Saída daquele ambiente esquisito, Helena desistiu de ser freira e resolveu estudar os preceitos do espiritismo. Esbarrou na questão da reencarnação, algo que lhe despertou profundo interesse. Um anteparo às suas agruras. Estaria aí a sua salvação? Após ler muito sobre o assunto e, aferrada a esse conceito filosófico que preceitua que a essência não física de um ser vivo inicia uma nova vida em uma forma física ou corpo diferente após a morte biológica, a moça convenceu-se de que, o caminho, seria viabilizar uma renovação da vida. Seu espírito não estava alinhado com seu corpo. Sua “doença” não tinha cura, só adaptação.

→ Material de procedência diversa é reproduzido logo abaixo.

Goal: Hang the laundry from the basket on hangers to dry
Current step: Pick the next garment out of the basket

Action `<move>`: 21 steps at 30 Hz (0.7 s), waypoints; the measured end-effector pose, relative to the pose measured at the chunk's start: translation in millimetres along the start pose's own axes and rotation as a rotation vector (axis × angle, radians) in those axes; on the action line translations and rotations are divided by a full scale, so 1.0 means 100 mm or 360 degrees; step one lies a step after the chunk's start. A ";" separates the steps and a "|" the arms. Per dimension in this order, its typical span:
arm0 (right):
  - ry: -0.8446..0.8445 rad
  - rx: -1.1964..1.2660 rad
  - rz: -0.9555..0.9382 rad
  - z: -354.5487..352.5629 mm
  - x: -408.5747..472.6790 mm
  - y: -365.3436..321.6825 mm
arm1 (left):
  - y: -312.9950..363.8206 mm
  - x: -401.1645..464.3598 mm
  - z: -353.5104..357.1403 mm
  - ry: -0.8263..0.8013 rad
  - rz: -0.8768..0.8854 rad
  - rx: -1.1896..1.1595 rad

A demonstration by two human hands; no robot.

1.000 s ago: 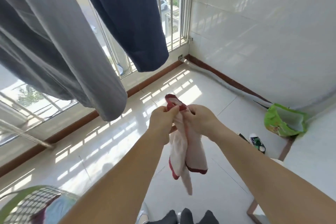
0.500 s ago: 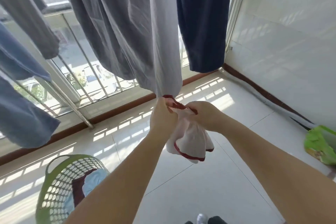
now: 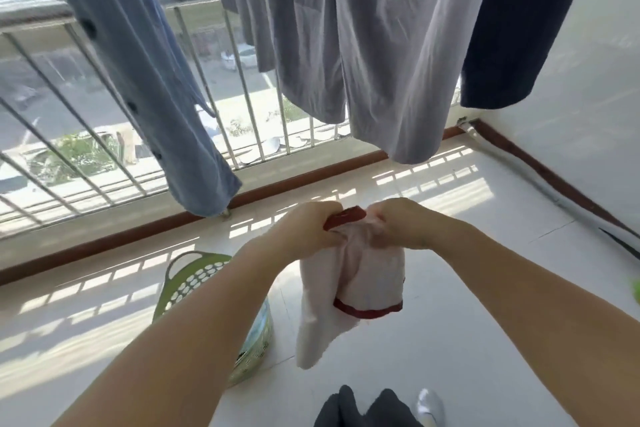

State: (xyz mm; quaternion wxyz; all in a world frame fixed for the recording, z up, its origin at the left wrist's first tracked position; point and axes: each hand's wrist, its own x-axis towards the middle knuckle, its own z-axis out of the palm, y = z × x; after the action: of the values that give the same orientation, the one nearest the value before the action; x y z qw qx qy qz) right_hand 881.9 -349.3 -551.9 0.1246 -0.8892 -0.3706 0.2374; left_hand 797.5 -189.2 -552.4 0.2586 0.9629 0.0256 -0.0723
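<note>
On a sunlit tiled balcony, a blue button-front shirt (image 3: pixel 145 80) is hanging at the far left before the metal railing (image 3: pixel 242 94), with grey garments (image 3: pixel 377 45) and a dark navy one (image 3: pixel 519 21) being aired further right. Below, a green laundry basket (image 3: pixel 187 284) is standing on the floor, partly hidden behind the left forearm, with cloth lying inside it. At centre, a white garment with red trim (image 3: pixel 360 281) is being held up in the air above the tiles: its red-edged top is being gripped by the left hand (image 3: pixel 304 229), fingers curled round the fabric, and bunched in the right hand (image 3: pixel 401 225) just beside it. The rest is hanging loose beneath both hands.
</note>
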 end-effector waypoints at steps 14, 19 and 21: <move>0.0338 -0.0073 -0.0440 0.59 0.77 -0.97 | -0.95 -0.94 -0.33 0.0195 -0.0362 0.0142; 0.0072 0.0153 -0.0741 0.56 0.92 -1.20 | -1.10 -1.10 -0.42 0.0239 -0.0588 0.0137; 0.0027 0.0260 -0.0804 0.57 0.99 -1.27 | -1.15 -1.15 -0.44 0.0251 -0.0665 0.0113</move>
State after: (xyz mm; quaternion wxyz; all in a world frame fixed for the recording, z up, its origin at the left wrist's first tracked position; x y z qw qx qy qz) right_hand 837.0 -187.6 -582.6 0.2546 -0.7574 -0.5594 0.2204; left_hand 679.5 -68.6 -553.9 0.2011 0.9479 0.2421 -0.0496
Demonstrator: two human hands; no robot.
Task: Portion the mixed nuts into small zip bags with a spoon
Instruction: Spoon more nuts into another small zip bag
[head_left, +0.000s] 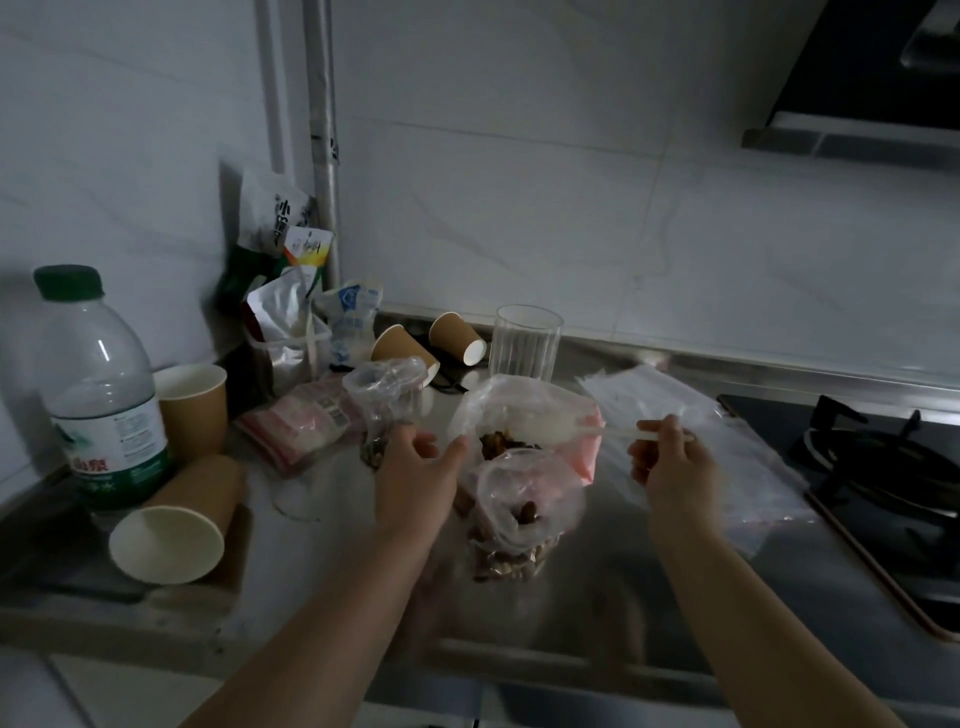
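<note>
A large clear bag of mixed nuts (524, 415) stands open on the steel counter, its pink side showing on the right. In front of it a small zip bag (519, 514) holds some nuts and stands open. Another small bag with nuts (384, 395) stands to the left. My right hand (675, 457) pinches the handle of a white plastic spoon (561, 428), whose bowl is over the big bag's mouth. My left hand (415, 467) reaches between the left small bag and the big bag, fingers spread and relaxed, thumb near the big bag's rim.
A water bottle (98, 395) and paper cups (171, 525) are at the left, two cups tipped over at the back. A clear glass (524, 343) stands behind the nut bag. A stack of empty zip bags (691, 426) lies right, beside the gas hob (883, 467). Snack packets (291, 312) crowd the corner.
</note>
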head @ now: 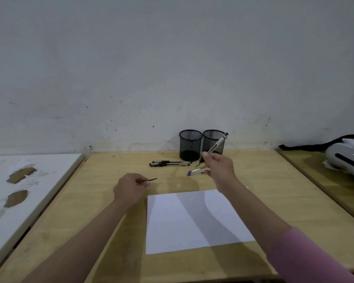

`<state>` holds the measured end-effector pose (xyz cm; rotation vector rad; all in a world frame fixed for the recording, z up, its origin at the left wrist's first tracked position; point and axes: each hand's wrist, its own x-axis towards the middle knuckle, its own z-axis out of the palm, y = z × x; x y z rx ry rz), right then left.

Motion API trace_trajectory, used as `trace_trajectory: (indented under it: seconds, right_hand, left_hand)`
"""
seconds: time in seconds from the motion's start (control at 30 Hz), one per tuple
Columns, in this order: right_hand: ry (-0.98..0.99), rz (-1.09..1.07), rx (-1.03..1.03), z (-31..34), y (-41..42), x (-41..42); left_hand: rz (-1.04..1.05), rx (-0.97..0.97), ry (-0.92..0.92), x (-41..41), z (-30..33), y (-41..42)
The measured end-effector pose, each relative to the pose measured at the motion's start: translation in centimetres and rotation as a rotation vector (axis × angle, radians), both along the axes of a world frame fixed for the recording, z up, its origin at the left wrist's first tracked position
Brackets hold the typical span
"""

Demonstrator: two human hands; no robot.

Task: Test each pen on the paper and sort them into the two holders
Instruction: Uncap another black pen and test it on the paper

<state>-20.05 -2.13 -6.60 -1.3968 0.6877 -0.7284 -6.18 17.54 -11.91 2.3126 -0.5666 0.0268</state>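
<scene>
A white sheet of paper lies flat on the wooden desk, toward its near edge and a little right of centre. At the far edge, against the wall, two black mesh holders stand side by side, touching or nearly so: the left holder and the right holder. Just in front of the left holder two black pens lie together, parallel to the far edge. The right hand is raised in front of the right holder, fingers pinched on a clear-barrelled pen that slants up across the holder's rim. Below that hand a blue-tipped pen lies on the desk, partly hidden. The left hand hovers left of the paper, fingers closed on a thin dark piece, possibly a pen cap, pointing right.
</scene>
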Motion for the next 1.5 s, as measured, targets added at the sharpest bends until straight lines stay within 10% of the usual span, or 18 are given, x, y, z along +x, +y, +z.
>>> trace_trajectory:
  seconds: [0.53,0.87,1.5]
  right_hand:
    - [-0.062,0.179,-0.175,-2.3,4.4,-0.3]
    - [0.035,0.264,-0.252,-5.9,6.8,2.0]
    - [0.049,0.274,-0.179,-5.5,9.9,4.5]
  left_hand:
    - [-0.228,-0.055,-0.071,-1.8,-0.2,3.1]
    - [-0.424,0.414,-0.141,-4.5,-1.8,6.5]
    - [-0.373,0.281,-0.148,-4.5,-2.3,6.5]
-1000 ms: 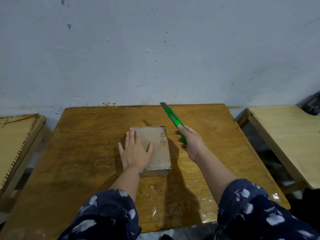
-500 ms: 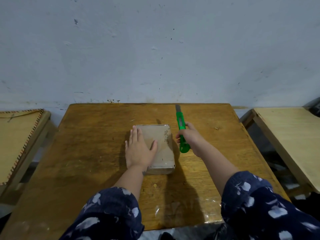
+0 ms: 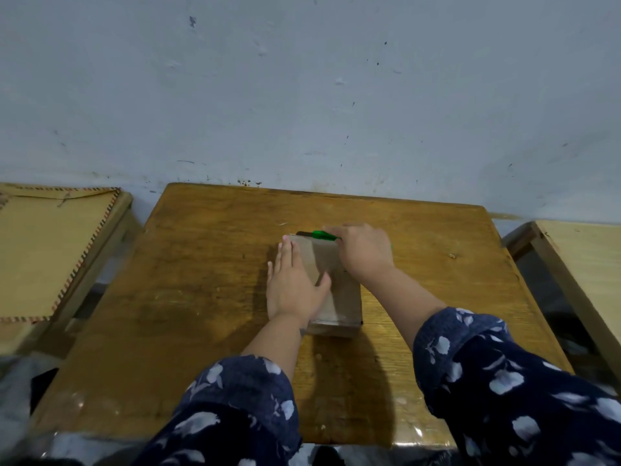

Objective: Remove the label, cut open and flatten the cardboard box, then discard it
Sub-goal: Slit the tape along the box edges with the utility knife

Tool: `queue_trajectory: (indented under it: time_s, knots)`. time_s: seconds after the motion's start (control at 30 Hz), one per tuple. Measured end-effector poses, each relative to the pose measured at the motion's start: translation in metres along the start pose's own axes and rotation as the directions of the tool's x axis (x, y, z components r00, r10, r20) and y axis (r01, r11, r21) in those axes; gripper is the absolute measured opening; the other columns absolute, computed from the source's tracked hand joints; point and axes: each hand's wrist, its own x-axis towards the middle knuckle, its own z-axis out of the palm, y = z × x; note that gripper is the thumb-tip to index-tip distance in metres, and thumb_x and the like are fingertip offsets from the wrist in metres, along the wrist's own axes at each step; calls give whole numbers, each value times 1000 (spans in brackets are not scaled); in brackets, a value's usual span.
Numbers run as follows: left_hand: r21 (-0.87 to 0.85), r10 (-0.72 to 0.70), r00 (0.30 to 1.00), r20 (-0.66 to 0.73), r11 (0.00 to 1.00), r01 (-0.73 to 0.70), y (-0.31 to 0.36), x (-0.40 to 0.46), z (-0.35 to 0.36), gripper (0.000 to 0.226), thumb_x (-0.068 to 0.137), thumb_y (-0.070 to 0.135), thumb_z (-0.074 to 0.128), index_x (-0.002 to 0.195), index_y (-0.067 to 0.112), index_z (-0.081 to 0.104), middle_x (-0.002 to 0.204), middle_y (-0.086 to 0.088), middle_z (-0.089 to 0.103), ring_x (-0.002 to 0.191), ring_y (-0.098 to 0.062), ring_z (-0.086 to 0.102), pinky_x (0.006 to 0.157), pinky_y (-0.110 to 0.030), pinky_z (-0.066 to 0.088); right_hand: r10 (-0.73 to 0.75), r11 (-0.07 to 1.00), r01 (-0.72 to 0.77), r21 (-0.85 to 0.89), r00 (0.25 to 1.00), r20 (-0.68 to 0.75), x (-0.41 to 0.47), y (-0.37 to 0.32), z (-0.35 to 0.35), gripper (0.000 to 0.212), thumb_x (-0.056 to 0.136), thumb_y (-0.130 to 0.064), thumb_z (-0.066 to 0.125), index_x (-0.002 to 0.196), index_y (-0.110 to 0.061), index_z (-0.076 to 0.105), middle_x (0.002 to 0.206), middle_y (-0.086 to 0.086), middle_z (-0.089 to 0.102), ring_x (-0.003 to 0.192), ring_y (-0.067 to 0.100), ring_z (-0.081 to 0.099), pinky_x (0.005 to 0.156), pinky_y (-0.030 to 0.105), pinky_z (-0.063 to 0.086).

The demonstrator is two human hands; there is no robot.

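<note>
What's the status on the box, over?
Left hand flat on cardboard box. Right hand grips green utility knife at box's far edge. Box uncut, nothing blocking.

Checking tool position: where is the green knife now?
The green knife lies along the cardboard box's far edge, gripped by the right hand.

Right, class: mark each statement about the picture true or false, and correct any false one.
1. The left hand lies flat on the cardboard box. True.
2. The right hand holds a red pair of scissors. False: its grip is on a green knife.
3. The knife is at the far end of the box. True.
4. The box lies flattened on the floor. False: it sits whole on the wooden table.
5. Both sleeves are dark blue with pale flowers. True.
</note>
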Motion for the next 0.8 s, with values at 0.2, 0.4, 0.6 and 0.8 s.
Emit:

Helena não tinha a intenção de morrer, mas sim a de viver eternamente. Na carta de despedida, o que deixou escrito era tudo mentira. O que assentou naquele papel foi mais para causar comoção e para depois, já na dimensão etérea, observar quais os que realmente gostavam dela e, também, para se divertir com o choro daqueles que pensam que a vida se acaba com a morte. Foi tudo planejado. Sua ida para a Terra - já pela terceira vez – não estava mais a contento do que ela esperava ser. Logo na adolescência, descobriu que houve um erro no envasamento de seu corpo. Lhe mandaram para lá envelopado num corpo de mulher, mas, ela era homem. Agora, para aquele espírito antes atormentado, a história seria outra. Na hora da triagem divina, ela haveria de ter mais cuidado quanto ao corpo que lhe designassem. Afinal, a natureza é “perfeita!”